THE TASK: The lines to be copied are those below that contain "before".
RECORDS FOR THIS TASK Start Marker
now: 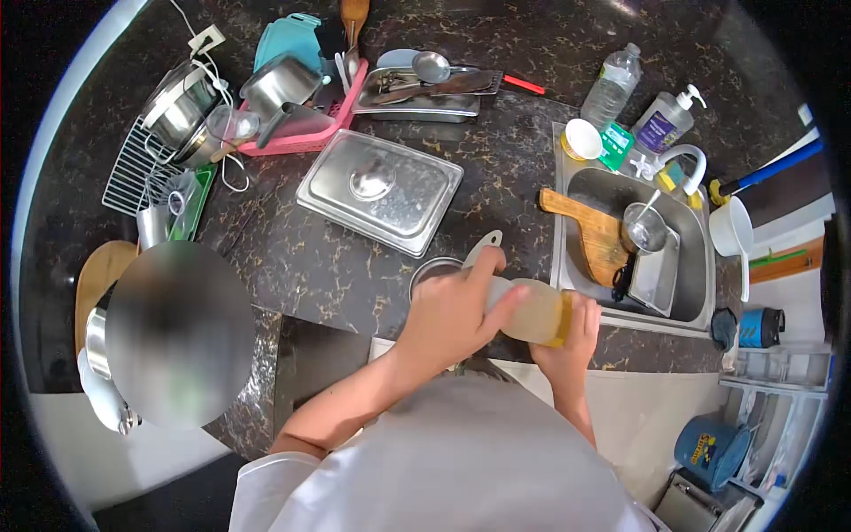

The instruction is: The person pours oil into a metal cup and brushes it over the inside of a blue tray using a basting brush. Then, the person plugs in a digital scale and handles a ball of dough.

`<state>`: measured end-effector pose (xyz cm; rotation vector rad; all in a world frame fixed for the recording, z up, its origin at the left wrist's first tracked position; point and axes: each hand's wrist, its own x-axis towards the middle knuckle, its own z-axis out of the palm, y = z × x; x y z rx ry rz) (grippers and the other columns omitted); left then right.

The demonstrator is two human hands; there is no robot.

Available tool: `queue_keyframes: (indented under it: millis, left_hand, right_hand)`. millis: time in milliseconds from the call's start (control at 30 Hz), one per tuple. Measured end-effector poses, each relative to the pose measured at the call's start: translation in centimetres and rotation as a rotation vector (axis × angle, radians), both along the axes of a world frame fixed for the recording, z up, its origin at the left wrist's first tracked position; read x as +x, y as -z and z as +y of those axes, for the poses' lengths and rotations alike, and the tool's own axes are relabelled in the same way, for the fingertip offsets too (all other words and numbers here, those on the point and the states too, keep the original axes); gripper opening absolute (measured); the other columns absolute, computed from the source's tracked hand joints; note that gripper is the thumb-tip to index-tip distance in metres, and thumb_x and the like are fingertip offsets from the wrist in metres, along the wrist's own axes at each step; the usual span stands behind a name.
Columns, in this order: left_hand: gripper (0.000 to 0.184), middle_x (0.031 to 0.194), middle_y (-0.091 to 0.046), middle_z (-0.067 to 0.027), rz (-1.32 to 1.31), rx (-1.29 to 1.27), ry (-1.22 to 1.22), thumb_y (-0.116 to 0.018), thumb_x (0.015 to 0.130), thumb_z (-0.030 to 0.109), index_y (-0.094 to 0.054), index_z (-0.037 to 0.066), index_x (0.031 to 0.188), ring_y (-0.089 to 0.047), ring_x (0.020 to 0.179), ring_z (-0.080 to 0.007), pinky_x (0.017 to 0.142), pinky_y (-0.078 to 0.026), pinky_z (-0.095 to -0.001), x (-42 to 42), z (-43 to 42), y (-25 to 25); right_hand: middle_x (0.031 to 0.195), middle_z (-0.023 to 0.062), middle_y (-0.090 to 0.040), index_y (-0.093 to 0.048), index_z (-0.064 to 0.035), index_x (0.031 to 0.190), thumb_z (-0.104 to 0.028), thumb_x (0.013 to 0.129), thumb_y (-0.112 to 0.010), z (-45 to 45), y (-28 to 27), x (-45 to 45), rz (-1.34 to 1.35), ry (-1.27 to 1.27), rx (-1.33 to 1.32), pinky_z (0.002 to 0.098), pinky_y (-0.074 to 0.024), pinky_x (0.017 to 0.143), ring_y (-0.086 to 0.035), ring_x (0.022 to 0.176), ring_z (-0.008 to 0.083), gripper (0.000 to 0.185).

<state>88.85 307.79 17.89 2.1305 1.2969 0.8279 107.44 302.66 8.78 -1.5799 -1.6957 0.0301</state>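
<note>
My left hand [452, 306] is closed around a utensil with a pale grey handle [484, 247] that has a hole at its end. Its working end is hidden by the hand. My right hand [572, 335] grips a yellowish plastic tub [534, 312], tipped on its side with its mouth turned toward my left hand. Just beyond the left hand is a round metal bowl [424, 273], mostly covered by the hand, so its contents do not show.
A lidded steel pan [381, 191] lies ahead. The sink [696, 297] at right holds a wooden board [598, 244] and a metal pot [644, 228]. A pink rack [306, 140] with cookware stands back left. Another person's blurred head [177, 337] is at left.
</note>
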Motion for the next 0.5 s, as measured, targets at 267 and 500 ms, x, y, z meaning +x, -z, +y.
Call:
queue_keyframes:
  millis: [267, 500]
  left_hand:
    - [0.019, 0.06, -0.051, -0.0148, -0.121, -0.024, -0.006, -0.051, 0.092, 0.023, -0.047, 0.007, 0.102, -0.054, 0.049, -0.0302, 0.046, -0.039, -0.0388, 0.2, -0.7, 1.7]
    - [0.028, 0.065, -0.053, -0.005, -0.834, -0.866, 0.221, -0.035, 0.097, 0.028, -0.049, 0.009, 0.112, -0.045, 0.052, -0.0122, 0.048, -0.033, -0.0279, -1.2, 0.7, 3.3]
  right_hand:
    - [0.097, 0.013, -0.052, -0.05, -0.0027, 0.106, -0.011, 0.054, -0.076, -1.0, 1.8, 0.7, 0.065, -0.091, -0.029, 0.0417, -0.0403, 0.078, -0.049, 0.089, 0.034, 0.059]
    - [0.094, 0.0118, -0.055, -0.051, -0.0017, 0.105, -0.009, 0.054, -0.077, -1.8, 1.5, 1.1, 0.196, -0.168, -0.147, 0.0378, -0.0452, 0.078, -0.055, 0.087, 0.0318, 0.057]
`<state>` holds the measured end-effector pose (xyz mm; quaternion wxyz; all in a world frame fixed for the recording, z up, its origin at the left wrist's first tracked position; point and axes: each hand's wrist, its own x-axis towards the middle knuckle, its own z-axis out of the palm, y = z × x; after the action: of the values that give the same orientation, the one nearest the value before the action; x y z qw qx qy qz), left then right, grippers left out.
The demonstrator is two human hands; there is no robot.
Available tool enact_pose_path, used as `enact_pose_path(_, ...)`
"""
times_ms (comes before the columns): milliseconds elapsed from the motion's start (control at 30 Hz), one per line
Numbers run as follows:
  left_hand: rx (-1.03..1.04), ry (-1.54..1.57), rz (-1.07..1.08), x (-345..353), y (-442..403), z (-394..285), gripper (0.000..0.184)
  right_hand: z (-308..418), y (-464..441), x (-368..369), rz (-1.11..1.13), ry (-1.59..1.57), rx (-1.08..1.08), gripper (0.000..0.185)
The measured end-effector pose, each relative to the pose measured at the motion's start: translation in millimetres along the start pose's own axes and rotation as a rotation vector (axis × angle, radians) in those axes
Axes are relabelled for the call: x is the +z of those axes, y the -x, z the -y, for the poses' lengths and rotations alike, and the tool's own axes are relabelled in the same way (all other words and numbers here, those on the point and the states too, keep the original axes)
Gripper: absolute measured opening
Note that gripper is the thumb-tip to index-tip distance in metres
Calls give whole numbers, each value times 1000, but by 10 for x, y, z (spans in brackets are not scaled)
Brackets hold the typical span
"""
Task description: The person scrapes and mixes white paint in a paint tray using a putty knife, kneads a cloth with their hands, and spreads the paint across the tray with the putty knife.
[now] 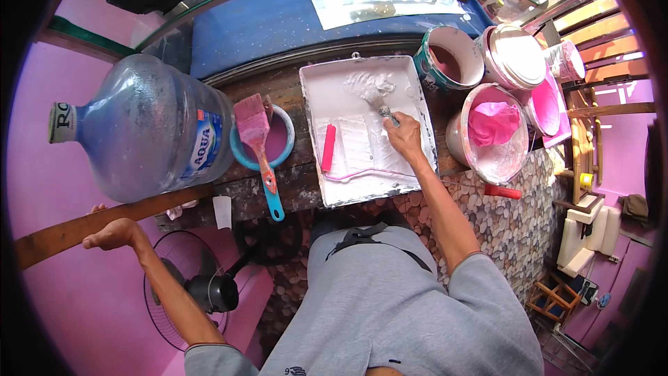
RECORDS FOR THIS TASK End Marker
ANSWER TO THE PROBLEM:
`<state>` holds the measured end-effector pose (xyz mm; quaternion wxyz; all in a world frame fixed for the recording, z up, its origin at the left wrist's first tracked position; point and axes: each hand's wrist, its own x-axis towards the middle knuckle, its own z-axis out of the palm, y = z × x; after the action: of the values that give the same orientation, the one nearest the value before the action; x y z qw qx qy qz), left then right, grippers left out.
times_ms (comes before the columns): milliseconds elapsed from the motion's start (control at 30 Hz), one per line

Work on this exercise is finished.